■ Brief ■
Return all of the material that follows, keeping each line exactly as it is.

■ Raw data ■
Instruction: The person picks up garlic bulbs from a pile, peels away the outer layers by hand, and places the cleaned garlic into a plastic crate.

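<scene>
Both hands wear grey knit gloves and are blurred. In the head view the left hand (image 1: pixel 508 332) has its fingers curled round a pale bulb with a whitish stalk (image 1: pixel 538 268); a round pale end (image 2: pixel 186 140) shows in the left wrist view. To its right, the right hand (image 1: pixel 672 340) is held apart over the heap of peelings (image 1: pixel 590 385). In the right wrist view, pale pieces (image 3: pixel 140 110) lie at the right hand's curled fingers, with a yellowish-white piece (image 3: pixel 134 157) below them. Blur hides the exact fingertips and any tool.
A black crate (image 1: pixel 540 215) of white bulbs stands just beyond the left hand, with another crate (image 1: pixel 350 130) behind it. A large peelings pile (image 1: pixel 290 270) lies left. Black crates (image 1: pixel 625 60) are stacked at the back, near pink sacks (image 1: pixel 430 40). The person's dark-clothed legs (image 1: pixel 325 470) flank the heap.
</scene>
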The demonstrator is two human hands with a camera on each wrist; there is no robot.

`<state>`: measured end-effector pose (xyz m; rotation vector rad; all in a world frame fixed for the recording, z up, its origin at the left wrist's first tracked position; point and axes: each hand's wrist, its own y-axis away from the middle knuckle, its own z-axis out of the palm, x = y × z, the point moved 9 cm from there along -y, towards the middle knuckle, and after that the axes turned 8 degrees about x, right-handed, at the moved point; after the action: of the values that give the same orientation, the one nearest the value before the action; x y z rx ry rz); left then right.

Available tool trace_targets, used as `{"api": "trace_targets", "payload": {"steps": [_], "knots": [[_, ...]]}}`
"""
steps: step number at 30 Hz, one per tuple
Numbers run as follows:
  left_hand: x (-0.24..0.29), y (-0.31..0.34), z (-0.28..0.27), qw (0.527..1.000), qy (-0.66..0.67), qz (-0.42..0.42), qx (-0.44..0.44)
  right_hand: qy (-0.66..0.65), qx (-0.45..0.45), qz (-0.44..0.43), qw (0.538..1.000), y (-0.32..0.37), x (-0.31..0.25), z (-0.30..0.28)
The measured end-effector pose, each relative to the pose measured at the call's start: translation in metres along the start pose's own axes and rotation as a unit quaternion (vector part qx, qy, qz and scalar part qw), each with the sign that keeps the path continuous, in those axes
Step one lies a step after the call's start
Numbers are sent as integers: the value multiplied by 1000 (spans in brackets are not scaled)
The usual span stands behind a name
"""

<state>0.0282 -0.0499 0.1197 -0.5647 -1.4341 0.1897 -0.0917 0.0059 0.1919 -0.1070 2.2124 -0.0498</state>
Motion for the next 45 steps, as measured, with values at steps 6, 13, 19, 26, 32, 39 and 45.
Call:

■ Task solution ■
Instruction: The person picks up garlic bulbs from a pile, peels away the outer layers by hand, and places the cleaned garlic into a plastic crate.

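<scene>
Both hands wear grey knit gloves and are blurred. In the head view the left hand (image 1: pixel 508 332) has its fingers curled round a pale bulb with a whitish stalk (image 1: pixel 538 268); a round pale end (image 2: pixel 186 140) shows in the left wrist view. To its right, the right hand (image 1: pixel 672 340) is held apart over the heap of peelings (image 1: pixel 590 385). In the right wrist view, pale pieces (image 3: pixel 140 110) lie at the right hand's curled fingers, with a yellowish-white piece (image 3: pixel 134 157) below them. Blur hides the exact fingertips and any tool.
A black crate (image 1: pixel 540 215) of white bulbs stands just beyond the left hand, with another crate (image 1: pixel 350 130) behind it. A large peelings pile (image 1: pixel 290 270) lies left. Black crates (image 1: pixel 625 60) are stacked at the back, near pink sacks (image 1: pixel 430 40). The person's dark-clothed legs (image 1: pixel 325 470) flank the heap.
</scene>
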The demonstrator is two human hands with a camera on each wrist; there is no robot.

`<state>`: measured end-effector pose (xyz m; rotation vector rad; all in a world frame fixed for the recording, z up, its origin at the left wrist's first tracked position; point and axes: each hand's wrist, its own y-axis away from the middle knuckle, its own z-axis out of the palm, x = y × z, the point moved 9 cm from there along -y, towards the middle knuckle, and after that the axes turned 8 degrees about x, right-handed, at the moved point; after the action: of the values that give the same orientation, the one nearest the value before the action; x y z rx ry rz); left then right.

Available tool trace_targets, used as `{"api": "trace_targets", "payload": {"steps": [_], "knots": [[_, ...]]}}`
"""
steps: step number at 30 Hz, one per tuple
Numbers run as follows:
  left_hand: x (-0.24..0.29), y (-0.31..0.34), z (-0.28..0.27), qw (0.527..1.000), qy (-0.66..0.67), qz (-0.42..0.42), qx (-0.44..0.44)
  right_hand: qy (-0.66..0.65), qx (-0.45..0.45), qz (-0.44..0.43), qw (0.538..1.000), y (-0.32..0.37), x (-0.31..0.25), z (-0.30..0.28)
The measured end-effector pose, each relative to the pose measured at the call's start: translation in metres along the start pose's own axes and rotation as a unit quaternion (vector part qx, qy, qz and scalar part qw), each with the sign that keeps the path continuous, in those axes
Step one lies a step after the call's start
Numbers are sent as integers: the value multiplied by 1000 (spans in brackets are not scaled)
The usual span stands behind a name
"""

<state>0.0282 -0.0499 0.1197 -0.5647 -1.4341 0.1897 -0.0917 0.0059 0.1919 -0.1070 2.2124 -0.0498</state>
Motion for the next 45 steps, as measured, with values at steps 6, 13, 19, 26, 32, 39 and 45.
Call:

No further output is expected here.